A coalition of affordable housing and civil rights leaders are condemning the Trump administration's plans to eliminate a tool aimed at addressing systemic racism and segregation in the nation’s communities.
The move comes after the Department of Housing and Urban Development (HUD) announced it is terminating the Obama administration’s Affirmatively Furthering Fair Housing (AFFH) regulation issued in 2015.
“In its haste to undermine this central component of the Fair Housing Act, the administration has done an end run around the normal rulemaking process and adopted a new AFFH rule by executive fiat,” said the coalition of leaders in a statement. “This new rule is at complete odds with Congress’ intent in including this provision in the Fair Housing Act of 1968, as well as decades of case law interpreting this provision. That act requires federal agencies, especially HUD, to ‘affirmatively further fair housing.’”
The groups also note that the move comes at a time when much of the nation is seeking sweeping reforms to overcome structured racism and when millions of families of color are experiencing disproportionate income and job loss during the COVID-19 pandemic.
The coalition is calling for the AFFH regulations to be reinstated.
Under the AFFH mandate, localities receiving federal assistance must take meaningful actions to undo decades of federal, state, and local discriminatory policies and practices that resulted in creating racially segregated, under-resourced communities that persist to this day. They must also address local policies that illegally discriminate against residents. Further, they must ensure that all neighborhoods have equitable access to high-quality schools, healthy food, clean air and water, reliable transportation, quality health care facilities, and other community resources and amenities.
Under the Trump administration, HUD suspended the AFFH regulations finalized in 2015, effectively gutting the only meaningful guidance since the Fair Housing Act for how states and localities should correct discriminatory housing practices and undo the harms caused by racial segregation, housing discrimination, and disinvestment, said the organizations.
“Housing justice and racial justice are inextricably linked.
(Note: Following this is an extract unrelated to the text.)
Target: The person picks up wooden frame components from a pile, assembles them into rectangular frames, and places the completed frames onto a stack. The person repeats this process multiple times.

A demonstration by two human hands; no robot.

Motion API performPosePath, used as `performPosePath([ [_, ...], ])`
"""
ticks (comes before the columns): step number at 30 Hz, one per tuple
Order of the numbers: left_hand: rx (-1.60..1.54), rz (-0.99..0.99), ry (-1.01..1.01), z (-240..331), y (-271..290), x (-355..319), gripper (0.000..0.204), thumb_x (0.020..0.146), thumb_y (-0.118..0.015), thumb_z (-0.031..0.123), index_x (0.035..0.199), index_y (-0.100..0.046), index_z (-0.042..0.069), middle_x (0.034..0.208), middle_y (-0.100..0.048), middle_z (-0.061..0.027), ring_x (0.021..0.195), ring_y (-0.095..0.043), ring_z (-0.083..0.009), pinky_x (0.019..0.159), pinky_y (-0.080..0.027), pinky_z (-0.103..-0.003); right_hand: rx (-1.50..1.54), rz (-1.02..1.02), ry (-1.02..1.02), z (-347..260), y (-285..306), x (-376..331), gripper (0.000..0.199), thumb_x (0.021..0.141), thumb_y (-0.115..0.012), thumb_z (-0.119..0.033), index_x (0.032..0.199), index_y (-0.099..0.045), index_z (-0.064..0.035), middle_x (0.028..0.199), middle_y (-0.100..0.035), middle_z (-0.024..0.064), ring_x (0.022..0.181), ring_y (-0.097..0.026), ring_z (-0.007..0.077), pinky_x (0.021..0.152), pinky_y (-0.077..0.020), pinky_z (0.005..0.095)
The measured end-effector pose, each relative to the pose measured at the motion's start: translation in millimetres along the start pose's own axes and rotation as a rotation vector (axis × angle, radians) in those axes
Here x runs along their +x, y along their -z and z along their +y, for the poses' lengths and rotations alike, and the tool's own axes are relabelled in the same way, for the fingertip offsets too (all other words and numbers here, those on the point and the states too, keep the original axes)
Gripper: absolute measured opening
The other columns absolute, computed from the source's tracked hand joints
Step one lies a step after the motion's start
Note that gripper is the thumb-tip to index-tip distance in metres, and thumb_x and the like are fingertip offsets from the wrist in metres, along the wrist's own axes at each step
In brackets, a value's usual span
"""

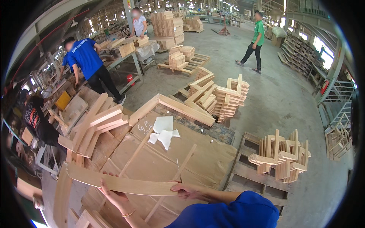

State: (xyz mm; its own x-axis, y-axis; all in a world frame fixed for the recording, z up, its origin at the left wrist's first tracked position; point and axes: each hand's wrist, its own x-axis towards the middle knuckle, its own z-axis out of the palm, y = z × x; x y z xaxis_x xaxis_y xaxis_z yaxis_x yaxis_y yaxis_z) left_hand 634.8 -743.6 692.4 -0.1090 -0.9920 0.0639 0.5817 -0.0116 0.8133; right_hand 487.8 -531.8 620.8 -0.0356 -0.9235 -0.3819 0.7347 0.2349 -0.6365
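A long pale wooden board (125, 185), joined at its left end to a second wooden piece (61, 197) as an angled frame, lies across the near side of a paper-covered worktable (213, 157). My left hand (115, 195) is closed around the board's middle from below, with a bracelet on the wrist. My right hand (187, 190) grips the board's right end. A thin, pointed thing (178, 167) stands up beside the right fingers; its kind is too small to tell. Torn white foam sheets (164, 131) lie farther back on the brown paper.
Another angled wooden frame (186, 109) lies at the table's far edge. Joined wooden pieces (100, 121) are heaped at left. Stacked frames (281, 155) stand on a pallet (247, 173) at right, more (228, 97) beyond the table. Co-workers (89, 59) stand at left; another person (257, 41) walks at far right.
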Motion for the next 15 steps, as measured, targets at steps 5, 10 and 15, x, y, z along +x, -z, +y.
performPosePath([
  [5,0.049,0.045,0.047,1.5,38.8,-51.3,0.035,0.089,-0.056,0.025,0.117,-0.048,0.006,0.101,-0.062,-0.0123,0.086,-0.062,-0.0244,0.073,-0.054,-0.039,-0.447,-0.021,0.299,-13.0,39.7,-22.9,0.047,0.093,-0.049,-0.04,0.131,-0.047,-0.0122,0.095,-0.064,0.0041,0.092,-0.051,0.0197,0.092,-0.0336,0.0365],
  [10,-0.022,-0.259,0.16,11.6,36.2,-93.8,0.038,0.085,-0.062,0.026,0.113,-0.043,0.007,0.094,-0.059,-0.0113,0.081,-0.062,-0.0203,0.067,-0.054,-0.034,-0.691,0.231,0.474,-65.7,2.9,-6.0,0.023,0.098,-0.041,-0.025,0.106,-0.055,-0.0089,0.093,-0.062,0.0006,0.051,-0.038,0.002,0.042,-0.0301,0.0201],
  [15,-0.07,-0.333,0.233,24.2,31.8,-114.6,0.043,0.084,-0.064,0.025,0.114,-0.037,0.01,0.093,-0.056,-0.0092,0.077,-0.059,-0.0172,0.065,-0.053,-0.032,-1.074,0.149,1.197,-84.1,-99.8,26.2,0.018,0.091,-0.054,-0.004,0.107,-0.063,-0.0025,0.097,-0.061,0.0065,0.07,-0.05,0.0081,0.058,-0.0412,0.0206],
])
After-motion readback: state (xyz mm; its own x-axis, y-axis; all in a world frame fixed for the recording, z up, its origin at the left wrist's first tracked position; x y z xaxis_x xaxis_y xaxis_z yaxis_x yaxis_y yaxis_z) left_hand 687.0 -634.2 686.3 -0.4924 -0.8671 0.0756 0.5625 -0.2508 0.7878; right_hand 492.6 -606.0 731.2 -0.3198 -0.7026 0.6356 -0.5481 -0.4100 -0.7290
The AFFH regulation was an important step to rectify decades of racist housing policies that created today’s segregated neighborhoods and all its associated harm to children, families, and the country,” said Diane Yentel, president and CEO of the National Low Income Housing Coalition. “Secretary [Ben] Carson has worked to undermine fair housing since the day he stepped into the HUD building, so this action is not surprising. But it is abhorrent for Trump to use a critical fair housing tool for election year race-baiting, particularly during a time of reckoning for racial injustices.”
Other housing leaders also denounced the move to end AFFH.
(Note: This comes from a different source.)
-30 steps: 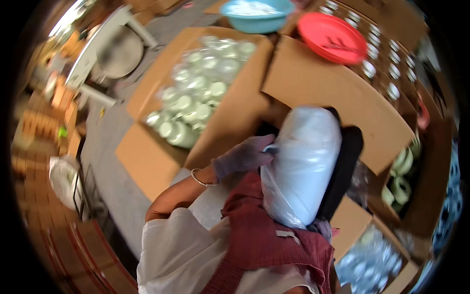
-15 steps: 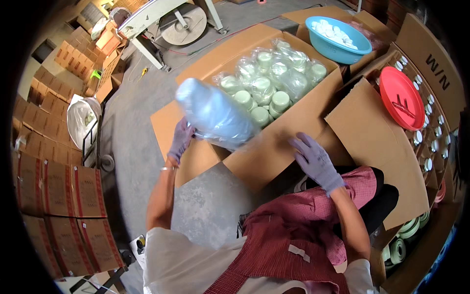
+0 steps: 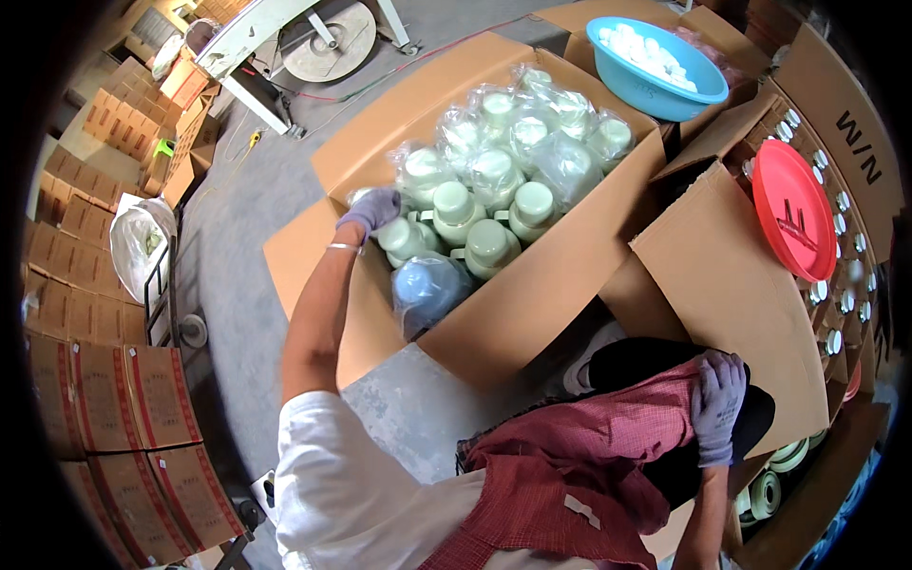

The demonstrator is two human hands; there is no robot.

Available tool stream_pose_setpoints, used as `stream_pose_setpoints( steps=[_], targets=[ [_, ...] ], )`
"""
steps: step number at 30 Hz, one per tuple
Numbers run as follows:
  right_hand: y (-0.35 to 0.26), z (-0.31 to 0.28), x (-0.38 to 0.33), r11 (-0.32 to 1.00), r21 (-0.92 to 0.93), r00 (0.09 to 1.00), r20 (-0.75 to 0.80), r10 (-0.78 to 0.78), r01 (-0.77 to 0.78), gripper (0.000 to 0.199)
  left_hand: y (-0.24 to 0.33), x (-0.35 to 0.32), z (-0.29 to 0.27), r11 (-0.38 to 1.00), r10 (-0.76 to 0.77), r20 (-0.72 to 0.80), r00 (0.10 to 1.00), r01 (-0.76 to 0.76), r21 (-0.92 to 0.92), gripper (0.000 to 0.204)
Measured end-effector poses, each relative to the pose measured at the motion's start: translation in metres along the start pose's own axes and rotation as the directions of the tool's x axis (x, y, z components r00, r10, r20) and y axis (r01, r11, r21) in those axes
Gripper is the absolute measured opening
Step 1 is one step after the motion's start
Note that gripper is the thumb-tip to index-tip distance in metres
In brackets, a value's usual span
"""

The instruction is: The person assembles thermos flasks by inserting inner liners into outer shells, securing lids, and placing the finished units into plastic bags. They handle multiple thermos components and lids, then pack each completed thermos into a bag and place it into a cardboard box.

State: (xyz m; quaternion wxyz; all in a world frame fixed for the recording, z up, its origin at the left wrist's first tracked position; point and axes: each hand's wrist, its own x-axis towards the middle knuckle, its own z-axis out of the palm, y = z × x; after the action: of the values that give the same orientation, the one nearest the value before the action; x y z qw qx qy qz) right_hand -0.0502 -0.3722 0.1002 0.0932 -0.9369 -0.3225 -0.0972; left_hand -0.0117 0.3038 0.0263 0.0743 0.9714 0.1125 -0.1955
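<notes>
At the left side of the big open carton (image 3: 532,294), my left hand (image 3: 370,211), in a grey-purple glove, has its fingers curled down beside a pale green jug (image 3: 405,239). Clear plastic shows around those fingers, but what they grip is hidden. A blue jug (image 3: 429,285) in a clear plastic bag lies in the carton's near left corner, apart from that hand. Pale green jugs with handles fill the carton; the nearer ones, such as one jug (image 3: 491,249), are bare, while those farther back are bagged. My right hand (image 3: 719,404), gloved too, rests flat on my knee.
A blue basin (image 3: 655,71) of white caps stands beyond the carton. To the right, a red tray (image 3: 794,211) sits over a divided carton of silver-topped items. Stacked cartons (image 3: 109,399) line the left, near a white sack (image 3: 142,237) on a cart. A wheeled machine (image 3: 313,43) stands behind.
The bagged blue jug, earlier held up by my left hand, now lies in the carton. My left hand has let go of it and reached farther in. My right hand dropped to my knee.
</notes>
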Motion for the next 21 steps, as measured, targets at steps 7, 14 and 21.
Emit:
stream_pose_setpoints(
  steps=[7, 14, 21],
  targets=[
    [-0.001, 0.011, -0.01, 0.993, -0.021, 0.991, -0.078, 0.112, -0.114, 0.033, 0.036, 0.008, 0.095, 0.891, -0.45, -0.126, 0.884, 0.433, -0.139, 0.089],
    [-0.023, 0.007, 0.015, 0.97, 0.212, 0.988, -0.075, 0.136, -0.118, 0.034, 0.05, -0.091, -0.082, 0.707, -0.265, -0.308, 0.914, -0.034, -0.707, 0.075],
    [-0.147, 0.018, 0.133, 0.447, 0.88, 0.938, -0.276, 0.208, 0.16, 0.033, 0.237, -0.118, -0.032, 0.038, 0.228, -0.404, 0.886, -0.422, -0.906, 0.047]
  ],
)
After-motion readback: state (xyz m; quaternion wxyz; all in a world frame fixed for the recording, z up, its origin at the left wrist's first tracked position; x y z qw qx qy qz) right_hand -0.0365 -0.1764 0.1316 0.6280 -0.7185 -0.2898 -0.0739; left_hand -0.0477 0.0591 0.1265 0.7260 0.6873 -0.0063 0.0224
"The president's attacks on the Affirmatively Furthering Fair Housing Rule are deeply racist. The AFFH rule was functionally eliminated in 2017 so the administration's focus on it now is clearly a political stunt to stoke racial animus before the election. To say that a rule that requires cities to analyze segregation would 'destroy the suburbs' is as close as you can get to an endorsement of racial segregation without actually saying the words," said Shamus Roller, executive director of the National Housing Law Project. “Our nation is simultaneously facing a global pandemic and a nationwide reckoning on entrenched institutional racism. Both have laid bare our country’s enduring legacy of the disenfranchisement of and disregard for Black and Brown lives. Instead of working to ensure that all our nation’s families can stay safe and avoid eviction during the public health crisis, this administration is working to dismantle decades of civil rights law."